One of the most obvious explorations of this unintentional theme is Welcome to Your New Life, an adaptation of Adelaide pianist and writer Anna Goldsworthy’s memoir about the wonder and anxiety that accompanies becoming a new mother. Melding what the company describes as “Up the Duff candour with Lena Dunham-like wit”, it will be presented at the Space Theatre in November as a two-hander with a live musician.

State Theatre will also present Duncan Macmillan’s Every Brilliant Thing ­– about a boy trying to bring his mother out of depression by showing her every brilliant thing in the world – as part of a Space Theatre double bill with another one-actor play, Suzie Miller’s Prima Facie, which will see Caroline Craig (Underbelly, Blue Heelers) play a barrister who finds herself on the other side of the bench after being sexually assaulted by a colleague. (Killing Eve’s Jodie Comer is currently performing in Prima Facie on London’s West End).

Every Brilliant Thing and Prima Face will play across the same dates (April 28 to May 13), with the Space Theatre stage being reconfigured between each performance.

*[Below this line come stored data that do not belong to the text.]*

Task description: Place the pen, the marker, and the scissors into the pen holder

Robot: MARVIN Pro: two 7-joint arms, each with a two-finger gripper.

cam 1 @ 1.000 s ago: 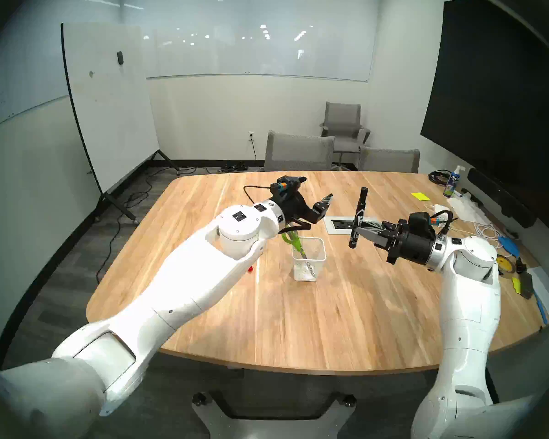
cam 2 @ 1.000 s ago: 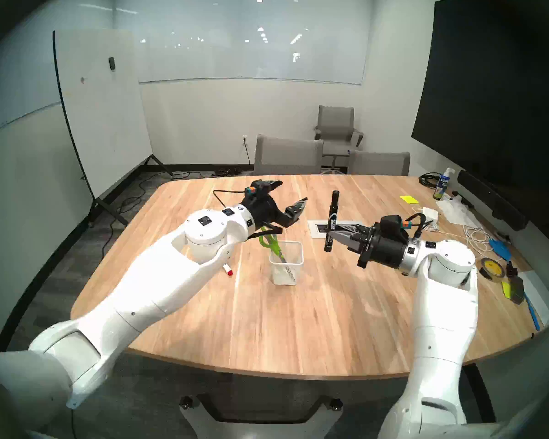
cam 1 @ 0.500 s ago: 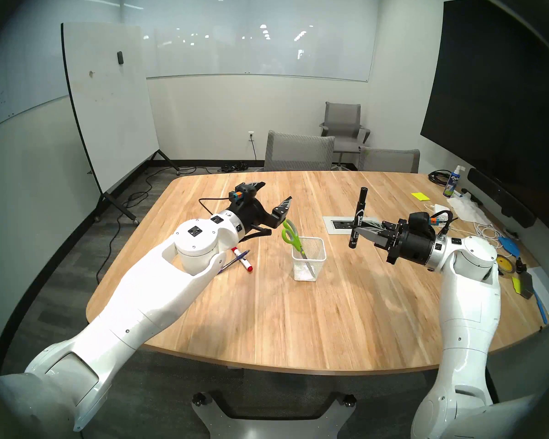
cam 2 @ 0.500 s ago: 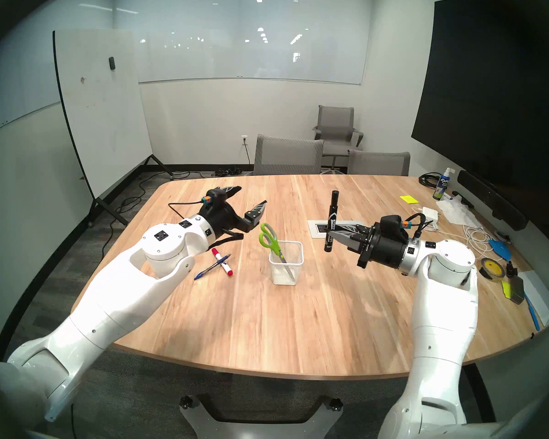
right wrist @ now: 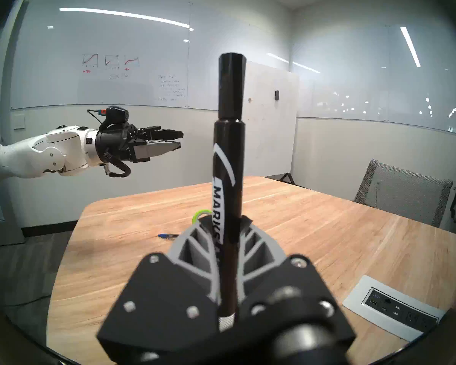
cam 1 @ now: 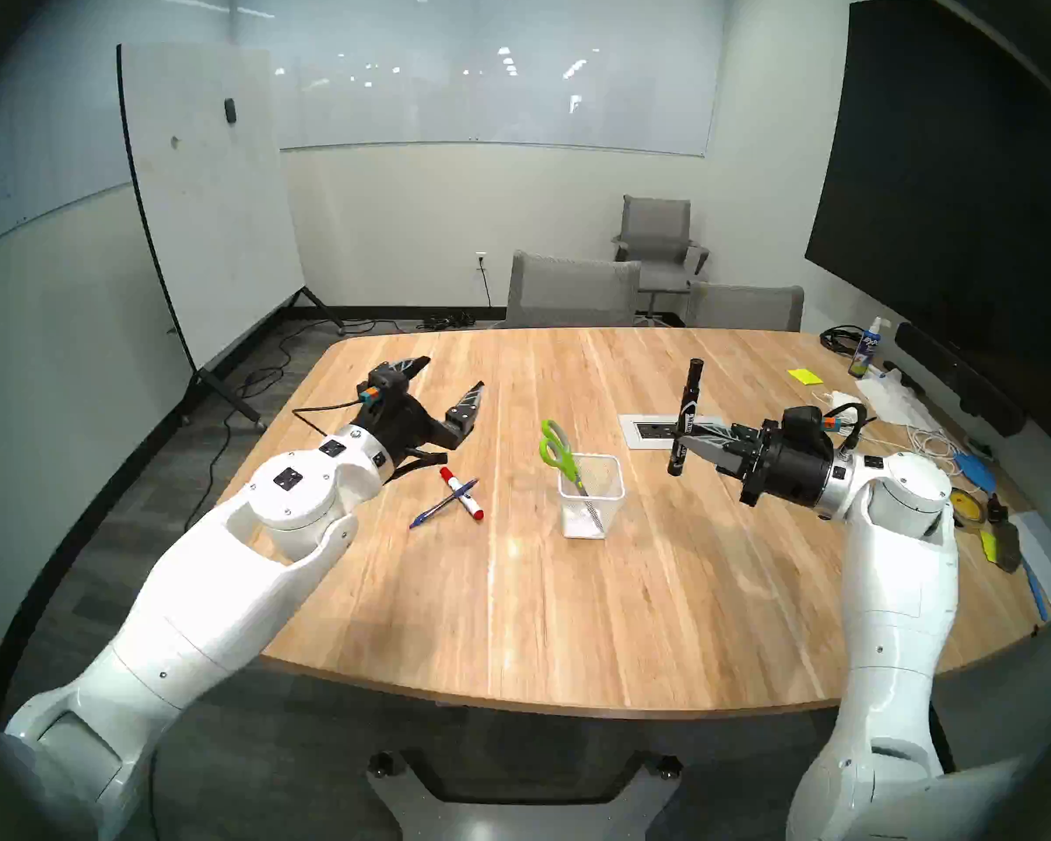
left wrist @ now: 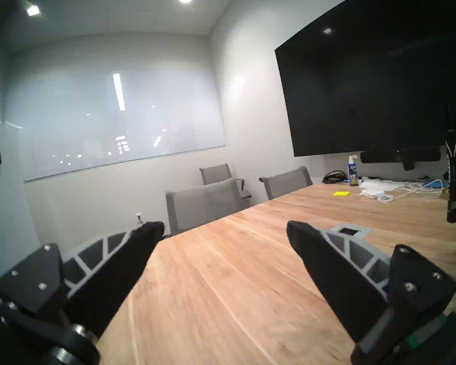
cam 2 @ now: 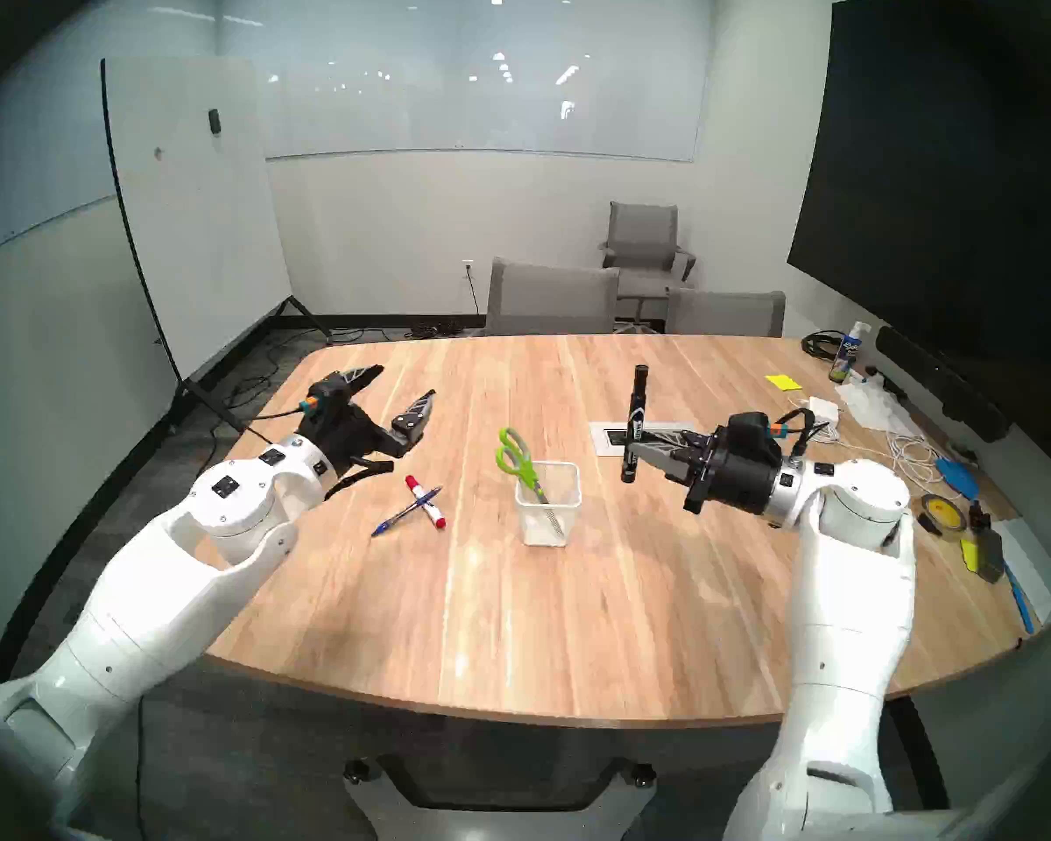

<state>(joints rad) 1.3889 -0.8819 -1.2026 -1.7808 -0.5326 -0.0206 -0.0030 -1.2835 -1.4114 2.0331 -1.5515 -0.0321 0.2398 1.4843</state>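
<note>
head stereo left shows a wooden bench in a meeting room with whiteboard, grey chairs and dark screen. scissors stand in the pen holder, blades blurred by mesh. pen lies across a red-ended marker. left tool gapes empty; right tool clamps the black marker upright. cables clutter the right edge.

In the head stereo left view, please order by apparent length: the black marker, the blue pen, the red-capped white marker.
1. black marker, though it is raised nearer the camera
2. blue pen
3. white marker
</note>
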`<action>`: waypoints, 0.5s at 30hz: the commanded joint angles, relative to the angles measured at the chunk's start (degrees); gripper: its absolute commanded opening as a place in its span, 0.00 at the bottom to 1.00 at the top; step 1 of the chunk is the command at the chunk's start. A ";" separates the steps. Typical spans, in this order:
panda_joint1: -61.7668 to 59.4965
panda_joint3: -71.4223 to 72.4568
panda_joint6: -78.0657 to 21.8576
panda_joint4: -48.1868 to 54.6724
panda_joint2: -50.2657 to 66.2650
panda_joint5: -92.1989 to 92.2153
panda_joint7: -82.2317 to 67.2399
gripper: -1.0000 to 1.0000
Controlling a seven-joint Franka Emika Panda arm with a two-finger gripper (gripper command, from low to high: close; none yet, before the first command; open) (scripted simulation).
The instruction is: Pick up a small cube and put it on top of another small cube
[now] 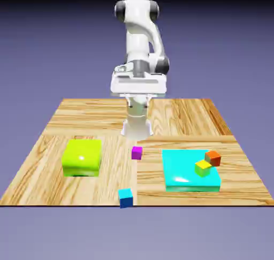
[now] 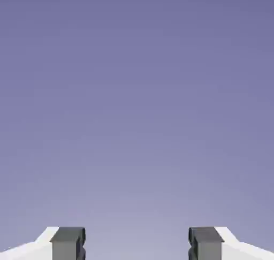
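In the exterior view no brand, label or lettering can be read on anything. The tiny blue cube with a lighter cyan top (image 1: pixel 126 197) sits flat at the wooden table's (image 1: pixel 176 120) near edge, turned slightly, with no long axis. A small magenta cube (image 1: pixel 137 152) lies farther back. A lime-green block (image 1: pixel 82 157) is at the exterior view's left. A large flat cyan block (image 1: pixel 190 170) at the right carries a small yellow-green cube (image 1: pixel 203 168) and a small orange cube (image 1: pixel 213 158). The white arm (image 1: pixel 140 50) stands behind.

In the hand view the gripper (image 2: pixel 137 244) shows grey fingertips (image 2: pixel 68 243) spread wide apart, holding nothing, against plain blue-violet.
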 commanded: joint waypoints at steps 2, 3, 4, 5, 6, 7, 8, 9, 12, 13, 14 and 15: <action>-0.16 0.09 -4.22 3.93 4.16 -0.51 -0.39 0.50; -0.23 0.13 -6.32 5.90 6.23 -0.77 -0.58 0.50; -0.31 0.17 -8.43 7.86 8.31 -1.02 -0.78 0.50; -0.39 0.21 -10.54 9.83 10.39 -1.28 -0.97 0.50; -0.47 0.26 -12.64 11.79 12.46 -1.54 -1.16 0.50; -0.54 0.30 -14.75 13.76 14.54 -1.79 -1.36 0.50; -0.62 0.34 -16.86 15.72 16.61 -2.05 -1.55 0.50; -0.70 0.38 -18.96 17.69 18.69 -2.30 -1.75 0.50; -0.93 0.51 -25.28 23.58 24.92 -3.07 -2.33 0.50; -1.01 0.55 -27.39 25.55 27.00 -3.33 -2.52 0.50; -1.09 0.60 -29.50 27.52 29.07 -3.58 -2.71 0.50; -1.16 0.64 -31.61 29.48 31.15 -3.84 -2.91 0.50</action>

“You have the option of seeing both on the same night or you can see them at different times,” Butel says. “They are stylistically very different, so I think it will create lots of great spark having them so close to each other.”

Actor Jimi Bani will return to the Adelaide stage in Every Brilliant Thing.

Rounding out the main-stage season will be Australian First Nations playwright Nathan Maynard’s At What Cost?, a provocative play exploring issues of identity, family and belonging through the eyes of a Palawa man (played by Luke Carroll), and Lady Day at Emerson’s Bar & Grill, starring Zahra Newman (The Book of Mormon) as Billie Holiday in a fictional account of one of the jazz legend’s final performances.

In a rare move, State Theatre Company is also bringing back two of its previous sold-out shows for short seasons in August 2023: the 2022 Adelaide Festival hit Girls & Boys, starring Justine Clarke, and Adelaide playwright Emily Steel’s Euphoria, which will also embark on a tour with Country Arts SA. Butel says both productions were hugely successful for the company, both commercially and artistically.

“I think it’s a really wonderful thing for a company to bring back works that have really struck a chord with audiences, to celebrate the artistry that gave life to them.”

Full details of State Theatre Company SA’s 2023 season are now online. The season also encompasses two Stateside productions: My War (by No Strings), and Dead Man’s Cell Phone (by Sarah Ruhl, supported by Slingsby and Brink Productions).